0

I have a dataframe with single row and multiple columns. I would like it to convert it into multiple rows. I had found a similar question here on the stackoverflow.

The question answers how it can be done in scala but I wanted to do this in pyspark. I tried to replicate the code in pyspark but I wasn't able to do that.

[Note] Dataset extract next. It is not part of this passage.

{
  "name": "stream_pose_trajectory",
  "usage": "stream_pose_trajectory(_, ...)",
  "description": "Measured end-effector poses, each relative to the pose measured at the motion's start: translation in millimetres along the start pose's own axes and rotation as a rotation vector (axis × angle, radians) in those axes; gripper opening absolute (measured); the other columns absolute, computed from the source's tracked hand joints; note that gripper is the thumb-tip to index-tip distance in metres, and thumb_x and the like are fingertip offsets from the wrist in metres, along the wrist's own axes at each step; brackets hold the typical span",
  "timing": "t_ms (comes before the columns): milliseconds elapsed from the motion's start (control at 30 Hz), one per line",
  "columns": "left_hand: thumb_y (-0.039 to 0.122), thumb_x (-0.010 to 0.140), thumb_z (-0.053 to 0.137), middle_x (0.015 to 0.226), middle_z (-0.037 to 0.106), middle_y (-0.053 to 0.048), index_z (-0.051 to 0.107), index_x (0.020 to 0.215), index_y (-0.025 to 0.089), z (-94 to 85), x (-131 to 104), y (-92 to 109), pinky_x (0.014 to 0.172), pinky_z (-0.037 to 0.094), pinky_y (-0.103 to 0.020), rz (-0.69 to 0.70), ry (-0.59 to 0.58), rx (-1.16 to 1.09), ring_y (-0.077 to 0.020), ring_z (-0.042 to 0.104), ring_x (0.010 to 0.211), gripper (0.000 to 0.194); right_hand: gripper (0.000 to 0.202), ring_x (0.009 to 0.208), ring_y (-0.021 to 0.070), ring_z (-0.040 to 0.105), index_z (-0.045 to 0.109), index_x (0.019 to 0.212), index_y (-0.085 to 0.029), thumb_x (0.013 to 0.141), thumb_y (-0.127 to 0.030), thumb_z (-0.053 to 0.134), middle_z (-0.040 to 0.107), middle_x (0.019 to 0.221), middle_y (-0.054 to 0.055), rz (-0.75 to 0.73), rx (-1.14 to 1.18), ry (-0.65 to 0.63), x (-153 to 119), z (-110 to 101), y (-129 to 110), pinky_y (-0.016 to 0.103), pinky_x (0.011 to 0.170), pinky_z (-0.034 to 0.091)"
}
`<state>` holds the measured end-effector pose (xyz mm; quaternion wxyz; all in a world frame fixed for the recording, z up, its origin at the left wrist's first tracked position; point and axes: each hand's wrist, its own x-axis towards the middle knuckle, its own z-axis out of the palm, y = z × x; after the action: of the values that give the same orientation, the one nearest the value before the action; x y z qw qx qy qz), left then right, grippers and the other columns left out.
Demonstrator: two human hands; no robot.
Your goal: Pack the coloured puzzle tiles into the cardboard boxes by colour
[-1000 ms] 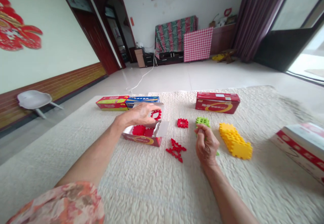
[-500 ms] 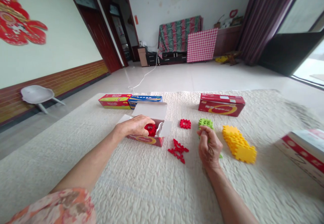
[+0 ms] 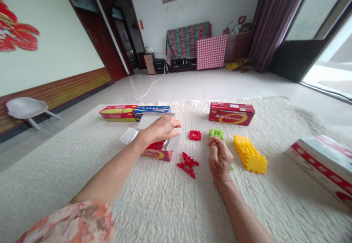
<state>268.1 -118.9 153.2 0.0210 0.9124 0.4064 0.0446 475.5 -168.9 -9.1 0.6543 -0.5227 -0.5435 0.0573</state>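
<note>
My left hand (image 3: 164, 126) is above the open red carton (image 3: 158, 155), its fingers apart with nothing visible between them. Inside the carton lie red plastic pieces (image 3: 156, 146), partly covered by my wrist. My right hand (image 3: 220, 157) is closed, thumb pressed against curled fingers; what it holds, if anything, is hidden. It covers part of the green interlocking pieces (image 3: 216, 133) on the quilted cover. Between the hands are a square red piece (image 3: 191, 135) and red triangular pieces (image 3: 188, 165). A row of yellow notched tiles (image 3: 255, 163) lies right of my right hand.
A closed red box (image 3: 231, 114) stands beyond the pieces. Behind the open carton are a red-and-green box (image 3: 118, 113) and a blue box (image 3: 152, 109). At far right sits a larger white-and-red box (image 3: 321, 166). The quilted cover (image 3: 154, 199) lies underneath; a white stool (image 3: 27, 109) stands left.
My left hand has come up out of the carton, away from the red pieces, and its fingers have spread. My right hand stays closed by the green pieces. The view has turned slightly right.
</note>
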Motion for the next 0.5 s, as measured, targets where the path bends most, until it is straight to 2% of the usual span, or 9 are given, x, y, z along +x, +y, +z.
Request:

I am not able to convert the below code in scala to python:

import org.apache.spark.sql.Column
var ColumnsAndValues: Array[Column] = df.columns.flatMap { c => {Array(lit(c), col(c))}}
val df2 = df1.withColumn("myMap", map(ColumnsAndValues: _*))
blackbishop
  • 30,945
  • 11
  • 55
  • 76
Nikunj Kakadiya
  • 2,689
  • 2
  • 20
  • 35

1 Answers1

1

In Pyspark you can use create_map function to create map column. And a list comprehension with itertools.chain to get the equivalent of scala flatMap :

import itertools
from pyspark.sql import functions as F

columns_and_values = itertools.chain(*[(F.lit(c), F.col(c)) for c in df1.columns])
df2 = df1.withColumn("myMap", F.create_map(*columns_and_values))
blackbishop
  • 30,945
  • 11
  • 55
  • 76